Comme toutes les autres règles sociales et éthiques luba, ces interdits servent à la promotion du bonheur partagé, au maintien de l’équilibre social et à favoriser une vie humaine respectueuse dans la communauté. Comme le dit Tshibalabala Kankolongo, par l’observation stricte de ces règles sexuelles, on a même l’impression que les Luba du Kasaï ont opéré un passage intelligent « De la morale de commandement à la véritable éthique de la responsabilité partagée »87.

d) Les canons de transmission

L’éthique sexuelle luba non seulement se vit dans un cadre institutionnel bien connu, elle se transmet aussi aux générations à travers les proverbes, les contes, les chants, les fables, les

énigmes-nshinga, les jeux et les arts plastiques et vise par-dessus tout le bonheur partagé de chacun des membres de la communauté de destin. En témoignent les proverbes tels que :

Dibaka nkasaka kambuila Muena menji kambuila Kapumbe kitshikila mu Mayi : le mariage est une petite corbeille qui ne peut être portée que par un sage, le sot la renverserait dans l’eau.

Mukaji wa diandalala kansombela bidimu mu Dibaka : une femme agitée et envieuse ne reste pas longtemps dans le mariage.

Badiadia, badiadia wa ka fuisha Bayende muitu : une femme qui envie trop les choses d’autrui, finit toujours par faire mourir son conjoint.

Mukaji wa tshiya kuabo ne ba muelela nsengelu kuabo : pour une femme mariée qui à la moindre brouille avec son conjoint rentre chez elle, on finira par lui faire construire un grenier.
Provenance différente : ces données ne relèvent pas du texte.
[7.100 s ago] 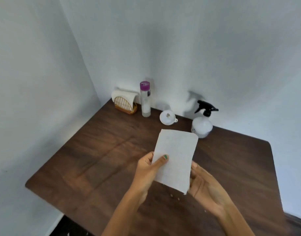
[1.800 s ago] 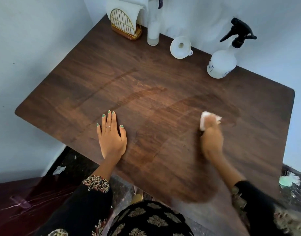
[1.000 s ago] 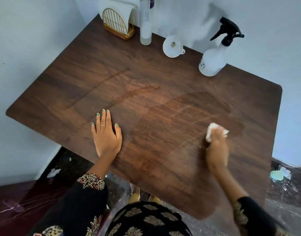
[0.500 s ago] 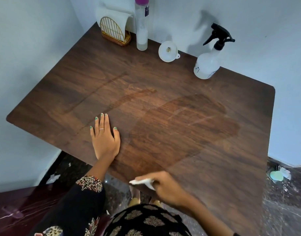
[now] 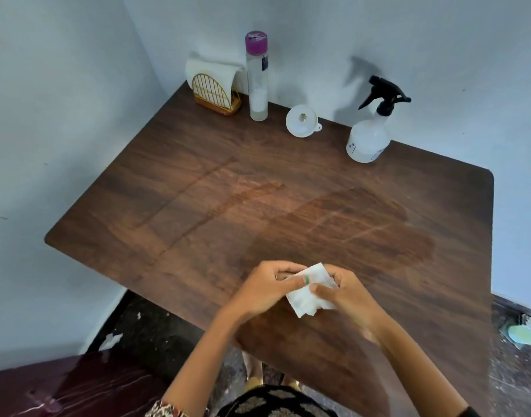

Ici l’idée de fond est qu’elle finira par retourner définitivement chez ses parents.

Mukaji nkaseba ka Kabundi kabatu ba pa somba babidi to : la femme est comme la peau du petit renard, on ne peut s’y mettre à deux. Ici l’allusion est faite au respect de la loi de la fidélité de la femme dans le mariage.

Mukaji ntshitutu tshia bowa, katshitu tshikuama pa mikolo ibidi to : la femme ne peut avoir deux hommes ou deux époux à la fois. C’est une règle de vie laissée aux générations par les ancêtres.

Mukaji nkambele wa sungula kadi kakole : la femme est comme une arachide, il faut choisir celle qui a déjà atteint la maturité.

En définitive, dans cet univers, la femme doit être mature avant son engagement dans le mariage et la vie conjugale. Il s’agit en réalité du sens de responsabilité que peut assumer la femme aussi bien dans son foyer que dans la communauté. La règle de la fidélité et les interdits favorisent l’équilibre social, mais aussi permettent aux uns et aux autres d’assumer la responsabilité pour une meilleure existence commune. Bref, on peut dire que toutes ces choses consistent encore aujourd’hui, du moins en théorie, à contraindre les jeunes générations au respect de la vie et à la pratique sexuelle. La vie conjugale paraît dans ce contexte comme un lieu nécessaire de la réalisation de la vie et du véritable bonheur partagé. Cependant, on peut reconnaître que dans cette culture, on connaît également des diverses situations comme le divorce, la maladie ou le décès qui sont souvent à la base de

la vie célibataire, la vie austère, solitaire ou l’indifférence de certains individus vis-à-vis du lien conjugal.

Mais aussi à voir la rigidité de cette culture en matière de la pratique sexuelle, on peut dire qu’elle nie les droits des individus à faire le choix du mode de vie. De l’autre côté aussi, on peut observer que les Baluba n’ont pas cherché à imposer des prohibitions ou des interdits comme pour sévir les humains, mais plutôt pour établir un équilibre social et communautaire. Il s’agit d’une meilleure prise de conscience de la responsabilité commune pour maintenir le respect de la pratique sexuelle comme un acte humain et orienter les jeunes générations à la maturité, à la responsabilité et à la recherche du bonheur partagé. Car on n’est pas adulte à la naissance, on le devient à travers les étapes d’apprentissage et de mûrissement. Certes, cette culture n’est pas la meilleure des cultures, mais elle reste tendue vers une sorte d’organisation et de protection de la société à travers des lois et une pratique saine de la sexualité.